The second trend is a major increase in strikeout rates. In 2015, starters struck out 7.40 batters per nine innings pitched, and in 2017 that rate jumped to 7.96 strikeouts per nine innings. Overall, they only struck out about 400 more batters in 2017, but they did it in roughly 1,500 fewer innings than in 2015. That highlights the most dramatic change of all.

The number of innings pitched by starters has decreased dramatically, per game and overall. In 2015, there were 53 starters who pitched at least 180 innings, and 27 of those pitchers threw 200 or more innings. Compare that to 2017, when just 34 pitchers hit the 180-inning mark and only 15 pitchers exceeded 200 innings.

Attacking this problem requires a change in roster construction and the pitchers you target during your draft and on waivers. First and foremost, it is more important than ever to draft an ace to anchor your staff – two aces would be even better.

Think about grabbing Max Scherzer and Jacob deGrom early. A fantasy baseball ace is a pitcher who provides something close to 180 or more innings with a strikeout rate of at least one batter per inning. The aces of fantasy baseball are the pitchers on the top 20 list below.

Once you have your aces, you should target starters who can give you something close to elite innings. In other words, continue to target strikeouts and pitchers with high groundball rates and/or the ability to limit hard contact. In 2017, the league average hard contact percentage was 32.3 percent and the league average ground ball rate was 44 percent. Look for pitchers who can meet or exceed the average standards with a lower hard-hit contact percentage and a higher ground ball rate. Pitchers like Tanner Roark, Michael Wacha, Sonny Gray, Zach Davies, Lance Lynn and Aaron Nola have below average hard-hit contact percentage numbers and/or above average ground ball rates and are good secondary pitching targets to draft.

Avoid drafting starting pitchers who don’t meet your standards or can’t limit hard contact. Instead, consider targeting middle relievers who can meet those standards.
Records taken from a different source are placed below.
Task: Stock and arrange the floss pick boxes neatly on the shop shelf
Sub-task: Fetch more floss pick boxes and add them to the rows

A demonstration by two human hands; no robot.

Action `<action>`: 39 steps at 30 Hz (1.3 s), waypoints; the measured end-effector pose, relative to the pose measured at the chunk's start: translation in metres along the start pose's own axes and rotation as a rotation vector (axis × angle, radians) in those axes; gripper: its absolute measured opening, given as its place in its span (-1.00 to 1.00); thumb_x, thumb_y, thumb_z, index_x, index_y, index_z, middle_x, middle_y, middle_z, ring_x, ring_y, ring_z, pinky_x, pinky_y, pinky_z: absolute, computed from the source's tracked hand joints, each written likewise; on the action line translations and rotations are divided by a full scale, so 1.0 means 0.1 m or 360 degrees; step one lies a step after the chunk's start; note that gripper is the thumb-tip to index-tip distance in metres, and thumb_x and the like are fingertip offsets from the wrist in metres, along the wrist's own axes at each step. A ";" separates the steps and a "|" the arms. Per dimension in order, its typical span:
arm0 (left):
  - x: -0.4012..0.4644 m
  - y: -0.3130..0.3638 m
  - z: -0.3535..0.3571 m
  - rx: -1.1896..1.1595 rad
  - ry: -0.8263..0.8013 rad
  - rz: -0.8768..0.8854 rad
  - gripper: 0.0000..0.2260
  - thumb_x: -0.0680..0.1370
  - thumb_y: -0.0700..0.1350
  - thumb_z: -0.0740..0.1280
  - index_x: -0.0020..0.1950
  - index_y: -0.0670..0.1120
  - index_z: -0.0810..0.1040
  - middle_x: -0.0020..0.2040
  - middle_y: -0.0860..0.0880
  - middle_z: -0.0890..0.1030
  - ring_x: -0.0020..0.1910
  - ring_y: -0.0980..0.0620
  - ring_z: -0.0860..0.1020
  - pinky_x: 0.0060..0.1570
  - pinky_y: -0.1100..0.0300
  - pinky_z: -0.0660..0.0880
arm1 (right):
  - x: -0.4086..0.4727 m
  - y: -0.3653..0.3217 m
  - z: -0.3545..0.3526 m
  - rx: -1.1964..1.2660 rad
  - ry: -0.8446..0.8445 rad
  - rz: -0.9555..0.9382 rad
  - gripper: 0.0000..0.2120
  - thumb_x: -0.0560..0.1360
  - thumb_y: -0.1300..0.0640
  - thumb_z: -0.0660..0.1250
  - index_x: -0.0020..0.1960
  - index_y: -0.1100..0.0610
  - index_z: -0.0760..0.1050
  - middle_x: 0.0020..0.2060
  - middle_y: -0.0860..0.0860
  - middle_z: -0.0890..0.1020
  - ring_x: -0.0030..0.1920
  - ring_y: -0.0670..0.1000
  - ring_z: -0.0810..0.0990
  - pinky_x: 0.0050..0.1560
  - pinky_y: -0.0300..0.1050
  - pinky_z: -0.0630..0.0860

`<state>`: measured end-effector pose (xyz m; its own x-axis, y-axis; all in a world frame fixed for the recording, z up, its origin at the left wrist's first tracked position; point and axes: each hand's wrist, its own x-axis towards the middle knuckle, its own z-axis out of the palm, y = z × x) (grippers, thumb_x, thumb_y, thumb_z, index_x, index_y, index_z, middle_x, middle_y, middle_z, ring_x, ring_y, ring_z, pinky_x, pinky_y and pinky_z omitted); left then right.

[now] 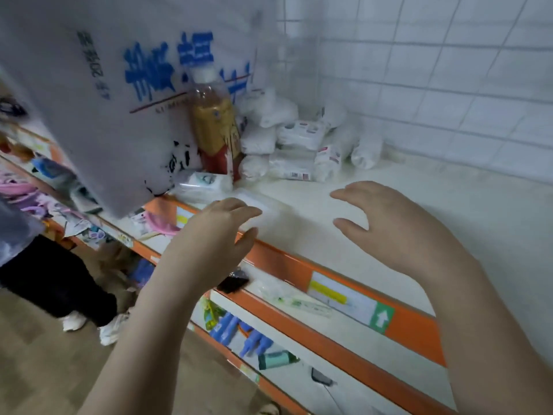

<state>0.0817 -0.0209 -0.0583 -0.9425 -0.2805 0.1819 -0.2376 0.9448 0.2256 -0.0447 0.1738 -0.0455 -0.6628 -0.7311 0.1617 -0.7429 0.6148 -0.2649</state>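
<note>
White shelf [419, 205], orange edge. Box [257, 205] lies flat near bottle [214, 127]. Left hand [215, 235] fingertips touch it, right hand [389, 223] hovers spread, empty. Best slide box square to edge.

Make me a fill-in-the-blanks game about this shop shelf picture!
1. The front edge of the top shelf is coloured ____.
2. The arrow on the green label points ____.
3. The bottle has a ____ cap.
4. The left hand and right hand are both ____.

Answers: orange; up; white; open
</note>
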 end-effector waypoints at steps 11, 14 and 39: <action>0.59 -0.92 -0.17 0.0224 -0.0071 0.0044 -0.53 0.54 0.00 0.23 0.45 0.04 0.24 0.35 0.07 0.34 0.31 0.00 0.30 0.27 0.08 0.29 | 1.24 -0.18 0.14 0.0131 0.0358 0.0624 -0.62 0.55 0.02 0.21 0.34 0.08 0.39 0.24 0.13 0.51 0.26 0.13 0.43 0.15 -0.07 0.37; 0.63 -0.99 -0.15 0.0216 -0.0101 0.0055 -0.47 0.52 -0.07 0.27 0.46 0.09 0.19 0.39 0.11 0.29 0.36 0.04 0.25 0.29 0.10 0.25 | 1.43 -0.08 0.25 0.0103 0.0289 0.0768 -0.59 0.55 0.04 0.20 0.35 0.16 0.37 0.29 0.13 0.47 0.31 0.14 0.39 0.21 -0.07 0.34; 0.83 -0.41 -0.07 0.0192 0.0304 0.0814 -0.43 0.09 -0.17 0.63 0.09 -0.11 0.62 -0.11 -0.09 0.63 -0.14 -0.17 0.60 -0.24 0.01 0.54 | 0.48 0.00 -0.07 0.0398 0.0567 0.1210 -0.47 0.46 0.03 0.32 0.40 0.02 0.31 0.30 0.00 0.45 0.28 -0.03 0.39 -0.01 -0.31 0.23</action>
<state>0.0148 -0.0840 -0.0458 -0.8880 0.2035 0.4123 0.2029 0.9781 -0.0458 -0.0773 0.1412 -0.0316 -0.9911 0.0119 0.1328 -0.0731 0.7849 -0.6154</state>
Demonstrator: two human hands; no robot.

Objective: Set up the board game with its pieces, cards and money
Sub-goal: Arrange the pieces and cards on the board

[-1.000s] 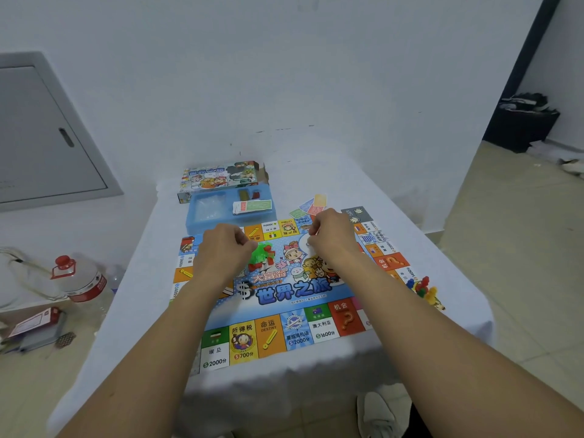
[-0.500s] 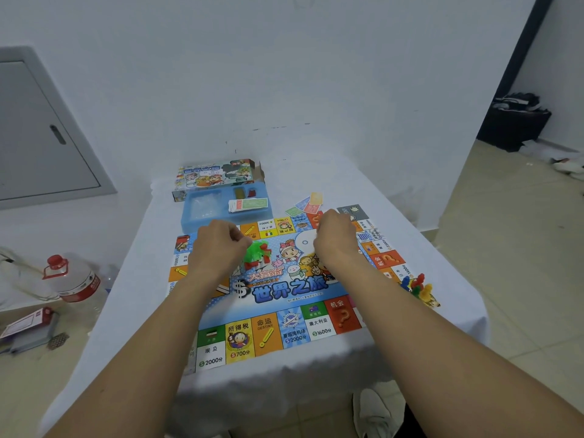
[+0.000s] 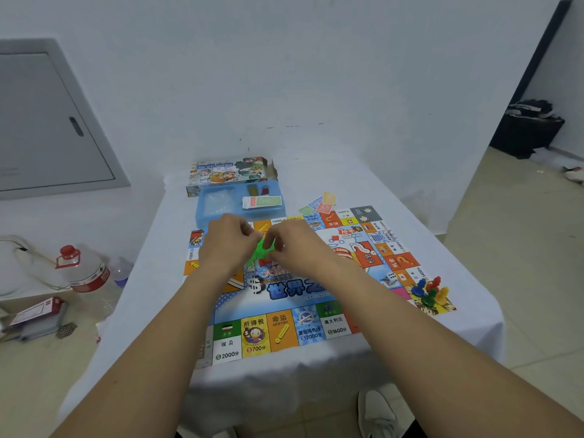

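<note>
Both hands, left hand (image 3: 226,245) and right hand (image 3: 295,248), are pinching a cluster of green plastic pieces (image 3: 261,248) above the game board (image 3: 284,311) centre, where a sudden snap is likely scattering pieces off the board.

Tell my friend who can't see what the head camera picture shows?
Both hands, left hand and right hand, pinch green plastic pieces over a colourful game board on a white-clothed table.
</note>
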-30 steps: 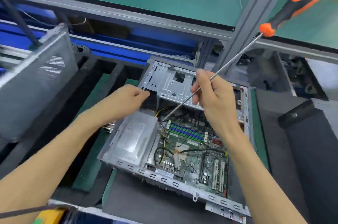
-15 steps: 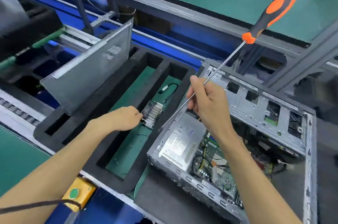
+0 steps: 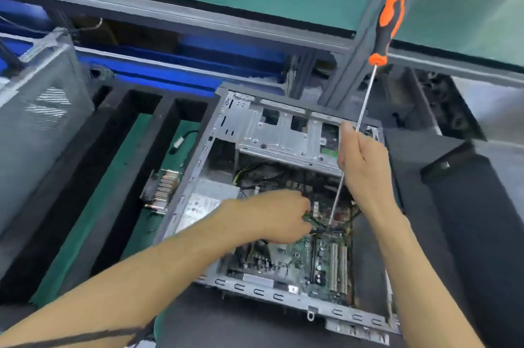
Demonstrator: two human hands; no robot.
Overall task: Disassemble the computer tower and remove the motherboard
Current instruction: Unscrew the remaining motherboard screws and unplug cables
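Note:
The open computer tower (image 3: pixel 286 132) lies on its side in the head view, its metal drive cage at the far end. Its green motherboard (image 3: pixel 300 259) shows at the near end, with white slots at the right. My right hand (image 3: pixel 364 166) grips the long steel shaft of an orange-and-black screwdriver (image 3: pixel 387 27), handle up, tip down among the cables on the board. My left hand (image 3: pixel 276 218) is inside the case with its fingers curled on dark cables (image 3: pixel 326 230) near the screwdriver tip. The power supply (image 3: pixel 201 207) lies at the case's left, partly hidden by my left arm.
A black foam tray (image 3: pixel 119 149) with green-floored slots lies left of the tower; a finned heatsink (image 3: pixel 163 190) and a small cable (image 3: pixel 181 140) lie in it. A grey side panel (image 3: pixel 37 126) leans at far left. A grey frame post (image 3: pixel 368 29) rises behind the tower.
My left hand left the heatsink in the tray and moved right into the case onto the cables. The screwdriver swung upright, its tip now down on the board. The view turned back over the tower.

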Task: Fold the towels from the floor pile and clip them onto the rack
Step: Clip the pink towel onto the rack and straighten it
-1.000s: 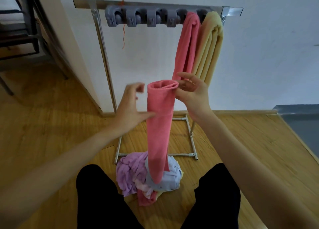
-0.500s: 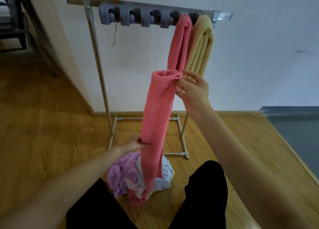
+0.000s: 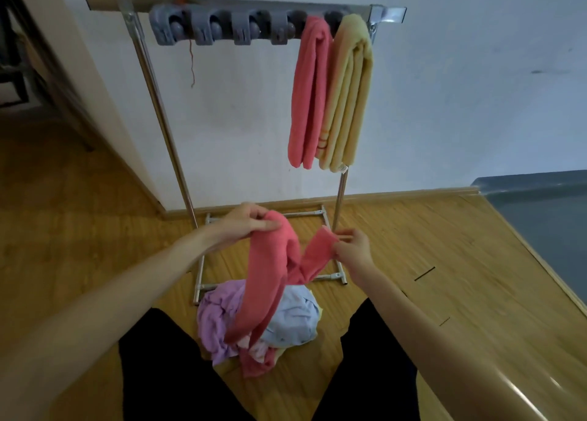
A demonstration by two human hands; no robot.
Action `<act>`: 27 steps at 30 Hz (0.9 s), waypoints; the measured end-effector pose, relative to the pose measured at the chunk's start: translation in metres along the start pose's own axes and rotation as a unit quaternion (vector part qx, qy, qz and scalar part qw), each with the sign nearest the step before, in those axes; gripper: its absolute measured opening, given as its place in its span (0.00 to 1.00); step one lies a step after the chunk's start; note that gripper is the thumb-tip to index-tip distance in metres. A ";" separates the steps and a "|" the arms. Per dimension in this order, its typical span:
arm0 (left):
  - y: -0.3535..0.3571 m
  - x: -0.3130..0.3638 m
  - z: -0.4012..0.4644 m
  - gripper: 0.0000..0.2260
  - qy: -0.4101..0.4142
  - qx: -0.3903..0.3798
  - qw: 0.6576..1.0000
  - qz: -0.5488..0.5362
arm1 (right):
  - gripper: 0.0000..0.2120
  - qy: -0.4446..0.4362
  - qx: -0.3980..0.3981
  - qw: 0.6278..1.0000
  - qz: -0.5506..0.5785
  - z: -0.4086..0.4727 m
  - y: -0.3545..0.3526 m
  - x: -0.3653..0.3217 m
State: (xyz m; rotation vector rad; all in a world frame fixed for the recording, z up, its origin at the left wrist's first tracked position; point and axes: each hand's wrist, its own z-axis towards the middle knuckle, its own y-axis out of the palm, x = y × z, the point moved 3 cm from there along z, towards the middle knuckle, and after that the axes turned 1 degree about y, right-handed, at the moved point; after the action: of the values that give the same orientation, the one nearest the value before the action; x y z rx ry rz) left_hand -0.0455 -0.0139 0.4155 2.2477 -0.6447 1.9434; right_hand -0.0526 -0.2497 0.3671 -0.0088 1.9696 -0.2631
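While the person stands over the pile, the scene reads from largest thing to smallest:

Floor [image 3: 397, 230]: wooden boards run from the white wall toward the camera, with a grey strip at the far right.

Rack [image 3: 152, 81]: a metal frame stands against the wall, its top bar high in the view and its base rails flat on the floor.

Legs [image 3: 165, 373]: two dark trouser legs stand on either side of the pile at the bottom of the view.

Yellow towel [image 3: 346, 96]: folded, it hangs from the right end of the top bar, touching its pink neighbour.

Hung pink towel [image 3: 309, 96]: folded, it hangs just left of the yellow one.

Held pink towel [image 3: 270, 271]: it drapes between both hands over the pile, its long end trailing down onto the heap.

Floor pile [image 3: 219, 322]: crumpled lilac, pale blue and pink cloths lie just in front of the rack's base.

Clips [image 3: 203, 28]: a row of grey clips sits on the top bar; those left of the hung towels hold nothing.

Left hand [image 3: 246, 227]: fingers curl round the bunched upper fold of the held pink towel.

Right hand [image 3: 354, 247]: fingertips pinch the towel's short end, lower than and well apart from the left.

Thread [image 3: 191, 62]: a thin red strand dangles below the clips.
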 end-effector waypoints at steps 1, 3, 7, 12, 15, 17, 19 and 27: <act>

It’s far better to have a middle reliever who can give you elite strikeout rates and clean innings because they will help you in the ratio categories like ERA and WHIP. You can rotate those middle relievers into your lineups during weeks when your starting pitchers have just one start or poor matchups. This strategy is easier to implement in leagues with daily moves, but it can also be applied in leagues with weekly moves if you plan accordingly.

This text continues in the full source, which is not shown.